Carrie Jerrell starts fast out of the gate in this, her first collection, with “The Poet Prays to Her Radio for a Country Song”, cramming three of her main preoccupations—poetry, religion and music—into the title, while touching on a fourth, sex, before she’s finished with the second line:

O guardian of the well-lunged, purveyor of lies,

enabler of the backseat horny, I am sorely afflicted.
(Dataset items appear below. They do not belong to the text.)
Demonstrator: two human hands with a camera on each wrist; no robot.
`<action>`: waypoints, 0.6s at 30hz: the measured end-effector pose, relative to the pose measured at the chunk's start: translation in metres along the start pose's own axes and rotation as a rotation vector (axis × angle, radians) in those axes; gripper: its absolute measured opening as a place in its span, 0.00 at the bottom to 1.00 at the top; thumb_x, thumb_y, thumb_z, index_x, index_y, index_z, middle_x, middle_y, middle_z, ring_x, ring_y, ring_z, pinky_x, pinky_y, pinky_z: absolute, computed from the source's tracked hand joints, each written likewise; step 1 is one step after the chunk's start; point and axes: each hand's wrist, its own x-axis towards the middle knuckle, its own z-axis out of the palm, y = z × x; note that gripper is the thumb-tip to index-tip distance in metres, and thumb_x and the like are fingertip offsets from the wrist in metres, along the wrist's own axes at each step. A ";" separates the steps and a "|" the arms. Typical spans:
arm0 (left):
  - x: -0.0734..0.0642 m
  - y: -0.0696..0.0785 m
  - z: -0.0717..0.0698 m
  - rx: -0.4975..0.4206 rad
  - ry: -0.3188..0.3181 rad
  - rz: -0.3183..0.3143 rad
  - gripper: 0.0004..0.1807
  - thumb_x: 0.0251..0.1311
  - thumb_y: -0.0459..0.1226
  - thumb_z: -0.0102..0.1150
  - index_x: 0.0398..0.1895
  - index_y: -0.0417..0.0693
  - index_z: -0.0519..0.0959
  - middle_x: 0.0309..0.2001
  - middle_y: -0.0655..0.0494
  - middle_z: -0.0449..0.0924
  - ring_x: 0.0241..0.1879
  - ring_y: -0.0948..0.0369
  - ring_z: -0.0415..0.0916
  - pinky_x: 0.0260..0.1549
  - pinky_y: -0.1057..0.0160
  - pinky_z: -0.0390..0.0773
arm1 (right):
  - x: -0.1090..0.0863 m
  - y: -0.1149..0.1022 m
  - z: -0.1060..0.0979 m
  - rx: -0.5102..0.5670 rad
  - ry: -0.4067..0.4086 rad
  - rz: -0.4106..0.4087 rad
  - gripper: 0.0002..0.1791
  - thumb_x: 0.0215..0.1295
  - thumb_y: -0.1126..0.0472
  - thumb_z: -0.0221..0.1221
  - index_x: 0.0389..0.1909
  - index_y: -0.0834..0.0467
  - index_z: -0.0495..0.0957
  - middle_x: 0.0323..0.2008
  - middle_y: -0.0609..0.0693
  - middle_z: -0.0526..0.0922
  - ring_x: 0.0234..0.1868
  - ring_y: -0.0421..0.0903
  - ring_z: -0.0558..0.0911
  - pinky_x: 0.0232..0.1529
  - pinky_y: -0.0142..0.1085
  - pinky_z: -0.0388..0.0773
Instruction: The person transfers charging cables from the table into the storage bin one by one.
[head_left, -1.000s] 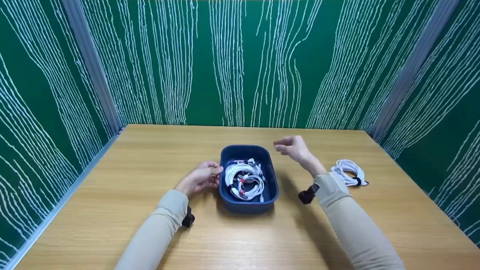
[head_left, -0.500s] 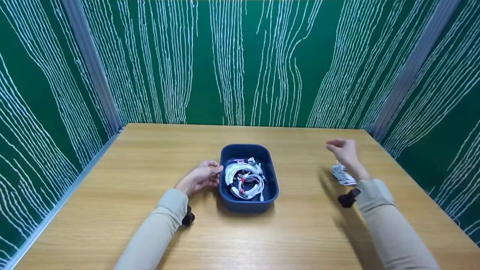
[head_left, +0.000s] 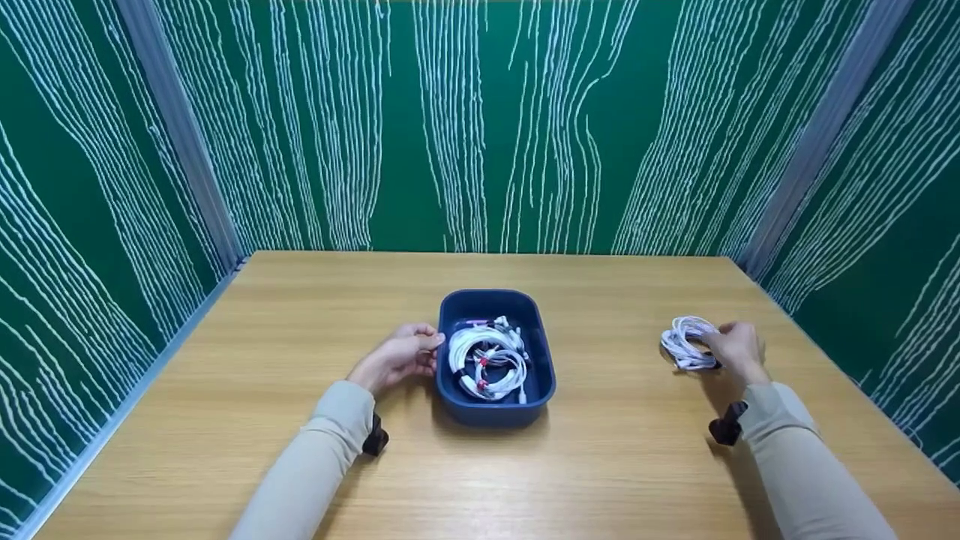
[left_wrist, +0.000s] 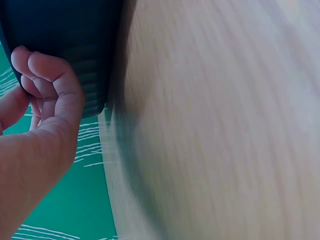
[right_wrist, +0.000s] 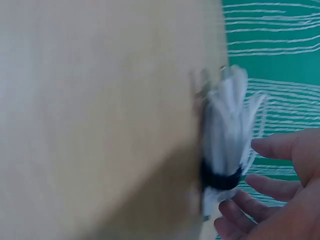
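A dark blue plastic bin (head_left: 495, 415) stands on the table with coiled white cables (head_left: 469, 352) inside, some with red ties. My left hand (head_left: 401, 356) holds the bin's left side, thumb at the rim and fingers against the outer wall; in the left wrist view those fingers (left_wrist: 55, 82) are bent against it. Off to the right lies another white cable coil (head_left: 684, 346), bound with a black strap (right_wrist: 220, 177). My right hand (head_left: 739, 349) is at this coil's right side, its thumb and fingers spread apart close to the strap; whether they touch is unclear.
The wooden table (head_left: 600, 465) runs up to green panels (head_left: 510, 187) with white wavy lines at the back and both sides. Grey posts (head_left: 814, 142) stand at the back corners. Each wrist carries a small black camera (head_left: 375, 435).
My right hand has moved right from beside the bin, over the loose cable coil, and down to its right side. The left hand and the bin have stayed in place.
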 end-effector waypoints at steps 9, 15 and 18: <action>0.000 0.000 0.000 -0.010 -0.004 0.000 0.07 0.70 0.32 0.46 0.32 0.47 0.66 0.24 0.56 0.70 0.22 0.62 0.69 0.25 0.66 0.74 | -0.002 0.013 -0.004 -0.019 -0.112 0.099 0.26 0.63 0.55 0.55 0.53 0.73 0.70 0.51 0.69 0.74 0.48 0.62 0.71 0.49 0.57 0.62; 0.000 0.000 0.000 -0.010 -0.001 -0.008 0.06 0.70 0.33 0.46 0.33 0.47 0.67 0.25 0.55 0.70 0.22 0.62 0.70 0.25 0.66 0.75 | 0.000 0.016 -0.012 -0.020 -0.175 0.083 0.21 0.60 0.55 0.58 0.43 0.70 0.75 0.35 0.58 0.77 0.37 0.54 0.72 0.35 0.40 0.68; 0.000 -0.001 0.000 -0.014 -0.001 -0.004 0.06 0.70 0.33 0.46 0.33 0.47 0.67 0.26 0.55 0.70 0.22 0.62 0.70 0.25 0.66 0.74 | 0.001 0.018 -0.012 -0.007 -0.163 0.068 0.13 0.57 0.57 0.58 0.31 0.65 0.77 0.25 0.51 0.74 0.33 0.51 0.72 0.29 0.36 0.67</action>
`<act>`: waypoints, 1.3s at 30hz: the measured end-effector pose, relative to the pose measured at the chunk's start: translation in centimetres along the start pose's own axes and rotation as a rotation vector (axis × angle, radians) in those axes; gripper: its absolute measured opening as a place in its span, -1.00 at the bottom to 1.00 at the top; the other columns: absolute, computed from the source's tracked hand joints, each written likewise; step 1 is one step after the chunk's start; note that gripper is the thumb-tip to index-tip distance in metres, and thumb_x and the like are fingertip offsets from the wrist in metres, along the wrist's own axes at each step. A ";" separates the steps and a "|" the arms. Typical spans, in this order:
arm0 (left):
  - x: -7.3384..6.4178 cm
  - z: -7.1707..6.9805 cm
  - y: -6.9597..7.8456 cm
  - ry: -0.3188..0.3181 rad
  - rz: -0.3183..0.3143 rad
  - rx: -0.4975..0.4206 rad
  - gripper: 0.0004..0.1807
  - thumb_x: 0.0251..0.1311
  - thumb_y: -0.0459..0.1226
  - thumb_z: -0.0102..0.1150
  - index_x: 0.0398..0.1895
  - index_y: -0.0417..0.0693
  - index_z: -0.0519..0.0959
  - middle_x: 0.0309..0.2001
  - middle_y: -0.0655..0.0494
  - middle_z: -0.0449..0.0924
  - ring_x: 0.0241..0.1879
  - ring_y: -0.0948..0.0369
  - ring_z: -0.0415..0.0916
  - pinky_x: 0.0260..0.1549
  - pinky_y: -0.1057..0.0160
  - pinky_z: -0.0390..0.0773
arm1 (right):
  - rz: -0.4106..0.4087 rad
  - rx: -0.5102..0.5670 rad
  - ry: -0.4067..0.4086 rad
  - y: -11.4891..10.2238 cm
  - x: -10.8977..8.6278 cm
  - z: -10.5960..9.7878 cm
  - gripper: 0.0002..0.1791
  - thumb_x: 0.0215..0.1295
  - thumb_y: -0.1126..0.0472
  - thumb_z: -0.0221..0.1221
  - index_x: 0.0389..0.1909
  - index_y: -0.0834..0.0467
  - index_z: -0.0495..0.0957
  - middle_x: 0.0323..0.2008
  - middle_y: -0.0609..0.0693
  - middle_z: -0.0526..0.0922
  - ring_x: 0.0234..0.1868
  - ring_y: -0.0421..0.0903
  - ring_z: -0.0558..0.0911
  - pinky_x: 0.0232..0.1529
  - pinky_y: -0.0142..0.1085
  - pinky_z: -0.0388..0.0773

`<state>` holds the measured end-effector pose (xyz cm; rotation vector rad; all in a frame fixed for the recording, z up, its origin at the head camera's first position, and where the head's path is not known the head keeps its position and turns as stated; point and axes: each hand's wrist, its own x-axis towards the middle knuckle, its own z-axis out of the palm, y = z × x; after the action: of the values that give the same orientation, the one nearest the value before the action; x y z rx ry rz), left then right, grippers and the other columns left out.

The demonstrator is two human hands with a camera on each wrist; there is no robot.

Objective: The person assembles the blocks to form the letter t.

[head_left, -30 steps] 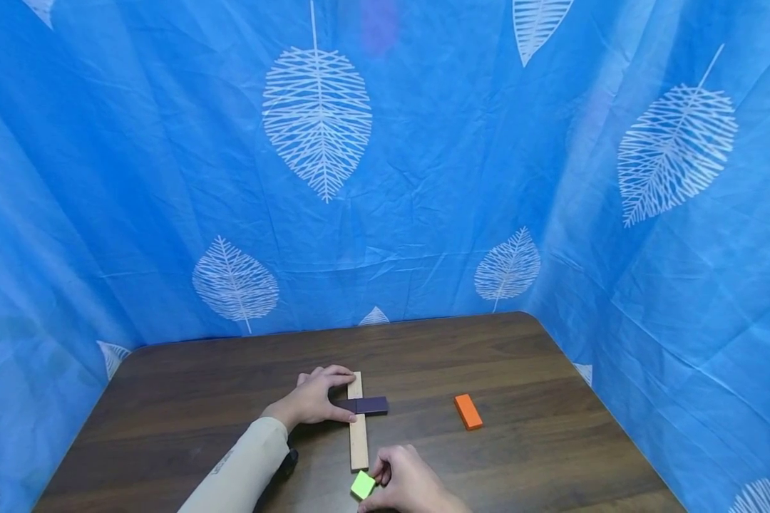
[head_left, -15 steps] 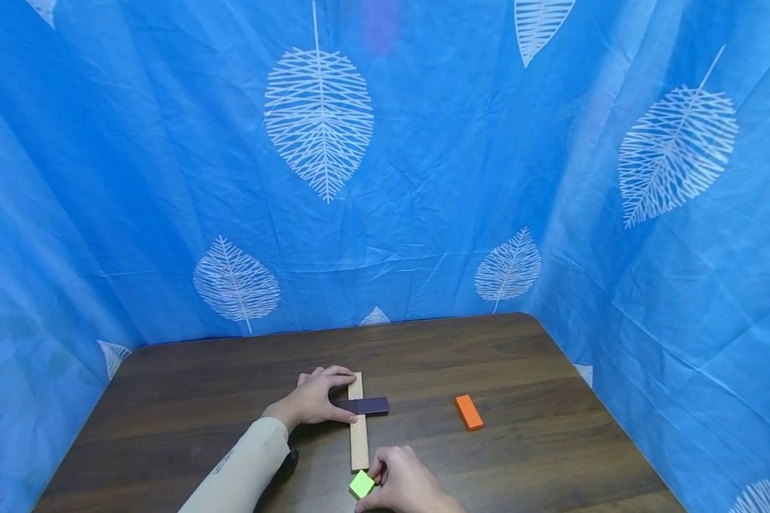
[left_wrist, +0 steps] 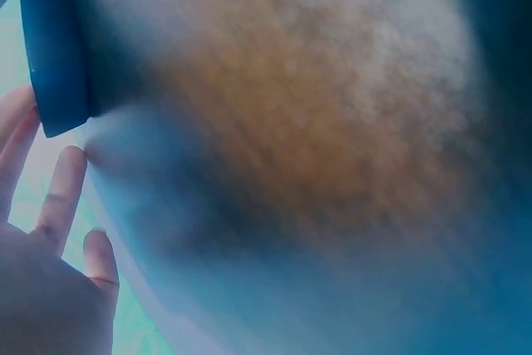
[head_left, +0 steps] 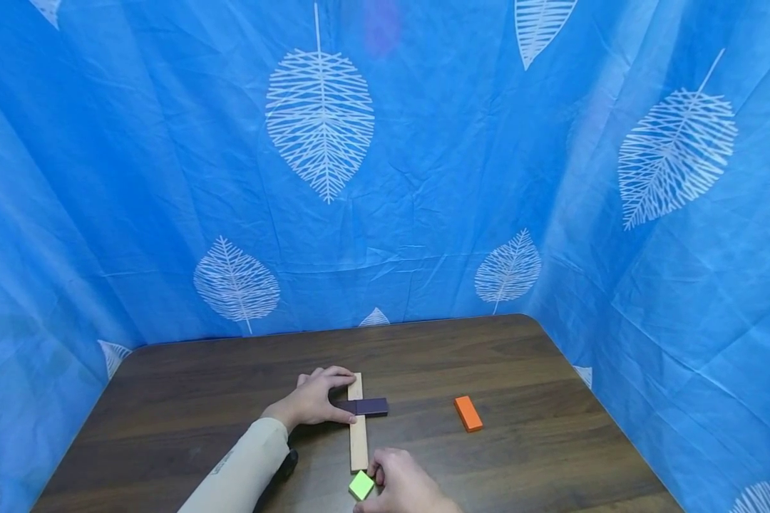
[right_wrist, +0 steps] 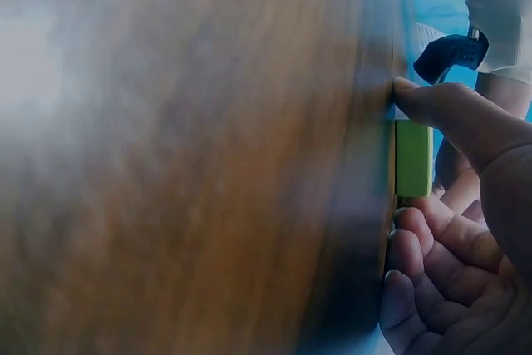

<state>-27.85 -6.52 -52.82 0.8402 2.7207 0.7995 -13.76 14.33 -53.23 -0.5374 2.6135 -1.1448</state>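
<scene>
My left hand (head_left: 317, 397) rests over a cross of flat blocks, thumb and fingertip spread apart at the left edge of a pale wooden plank (head_left: 358, 445). Through that gap runs a dark purple block (head_left: 372, 407), with a seam in it; its left part lies under the hand. In the left wrist view a dark block (left_wrist: 56, 47) stands beside the straight fingers. My right hand (head_left: 404, 484) has thumb and curled fingers around a small lime-green block (head_left: 361, 485) at the plank's near end. In the right wrist view, the green block (right_wrist: 413, 158) sits between thumb and fingers.
An orange block (head_left: 468, 413) lies apart to the right on the dark wooden table (head_left: 520, 470). Behind and beside the table hangs a blue curtain (head_left: 423, 178) with white leaf prints. A dark wrist device (head_left: 287, 464) is on the left forearm.
The green block has shifted very slightly to the left, and the right hand has moved a little with it. The left hand stays at the cross of blocks.
</scene>
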 end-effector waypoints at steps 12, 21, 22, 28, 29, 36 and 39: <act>0.0 -0.2 0.2 -0.007 -0.008 -0.009 -0.16 -0.07 0.19 0.52 0.29 0.02 0.57 0.28 0.15 0.44 0.23 -0.01 0.30 0.11 -0.24 0.13 | 0.110 -0.109 0.131 -0.1 -1.4 -3.3 -0.18 -0.27 -0.32 0.58 -0.06 0.05 0.48 -0.25 -0.16 0.51 -0.27 -0.21 0.50 -0.28 -0.26 0.51; 0.1 -0.1 0.1 -0.019 -0.016 -0.016 -0.15 -0.07 0.19 0.52 0.30 0.04 0.56 0.29 0.15 0.43 0.24 -0.01 0.29 0.12 -0.25 0.12 | 0.168 -0.213 0.351 1.7 -2.5 -7.5 0.25 -0.47 -0.45 0.56 0.32 0.09 0.41 0.18 0.07 0.51 0.10 0.08 0.51 0.01 0.09 0.51; 0.0 -0.1 0.1 -0.019 -0.015 -0.019 -0.15 -0.07 0.19 0.52 0.30 0.03 0.56 0.29 0.15 0.43 0.24 -0.01 0.29 0.12 -0.25 0.12 | 0.165 -0.226 0.377 2.0 -2.6 -7.9 0.26 -0.49 -0.44 0.57 0.32 0.09 0.42 0.17 0.06 0.51 0.12 0.08 0.52 0.01 0.08 0.51; -0.1 0.0 0.2 -0.019 -0.015 -0.023 -0.16 -0.07 0.18 0.53 0.30 0.03 0.57 0.29 0.14 0.43 0.24 -0.01 0.29 0.11 -0.25 0.13 | 0.241 -0.272 0.441 4.4 -3.3 -10.7 0.26 -0.54 -0.35 0.63 0.32 0.11 0.43 0.17 0.10 0.53 0.15 0.17 0.49 0.02 0.14 0.50; -0.1 0.0 0.2 -0.019 -0.017 -0.023 -0.16 -0.07 0.18 0.52 0.30 0.03 0.56 0.29 0.14 0.43 0.24 -0.01 0.29 0.11 -0.25 0.13 | 0.257 -0.276 0.441 4.8 -3.4 -11.1 0.25 -0.53 -0.34 0.63 0.32 0.12 0.43 0.17 0.12 0.53 0.14 0.17 0.50 0.03 0.15 0.50; -0.1 -0.3 0.3 -0.019 -0.022 -0.028 -0.16 -0.07 0.18 0.53 0.30 0.03 0.57 0.29 0.15 0.43 0.24 -0.01 0.29 0.13 -0.25 0.13 | 0.331 -0.283 0.408 7.9 -3.8 -13.1 0.14 -0.44 -0.19 0.66 0.23 0.29 0.47 -0.04 0.08 0.63 -0.06 0.06 0.62 -0.05 0.07 0.55; -0.1 -0.3 0.3 -0.021 -0.025 -0.026 -0.16 -0.07 0.18 0.53 0.30 0.04 0.56 0.29 0.15 0.43 0.24 -0.01 0.29 0.13 -0.26 0.13 | 0.372 -0.232 0.386 8.7 -3.8 -13.2 0.05 -0.38 -0.14 0.66 0.17 0.33 0.52 -0.16 0.03 0.65 -0.14 0.00 0.62 -0.10 0.03 0.55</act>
<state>-27.73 -6.50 -52.41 0.8033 2.6911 0.8142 -17.05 30.09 -50.65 0.1531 3.0170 -0.9010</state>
Travelling the long tongue of highway 40,

I fear the bottomless black sky of loneliness

has hawked me from the back of its throat

and doomed me to land, wet and without notice,

in the dust-bitten spittoon of Oklahoma.

It takes a good deal of confidence to risk that poet-as-long-range-loogie metaphor, but Jerrell has confidence to spare, and for this reader, at least, the metaphor works, in large part  because of the way she knowingly and skillfully parodies the (often over-) extended metaphors of preachers and songwriters. That’s not particularly subtle, maybe, but look closer, and you realize you’re dealing with a poet skillful enough to let the verb “hawked” mean both “pawned” and something like “hunted from above” before reducing it  “spat,” even as she arranges the chain of assonance that stretches from that initial “O” through “loneliness,” “throat” and “notice” before ending in “Oklahoma.” Oklahoma okay? Sounds like as far away from okay as you can get.

The speaker goes on to say how she needs “a song tonight—the kind that’s all curves, / that’s two parts sex and one part scripture”—a pretty apt description of the proportions these things are allotted in the collection—before ending with this invocation:

Descend, you blue jean honky-tonk angels,

and play my pain in 4/4 time on fiddle and red

birdseye-aproned steel guitar. Let my voice be open

as a screen door, all latchless and breeze-blown,

all invitation. May it reach like a revival choir

my man standing by the entrance, and may he tug

at his collar from the heat. Minor spirit,

I have been blinded by love’s late night hallelujahs,

but I hear the blue notes coming. I’ve had enough

measures of introduction. Let me testify.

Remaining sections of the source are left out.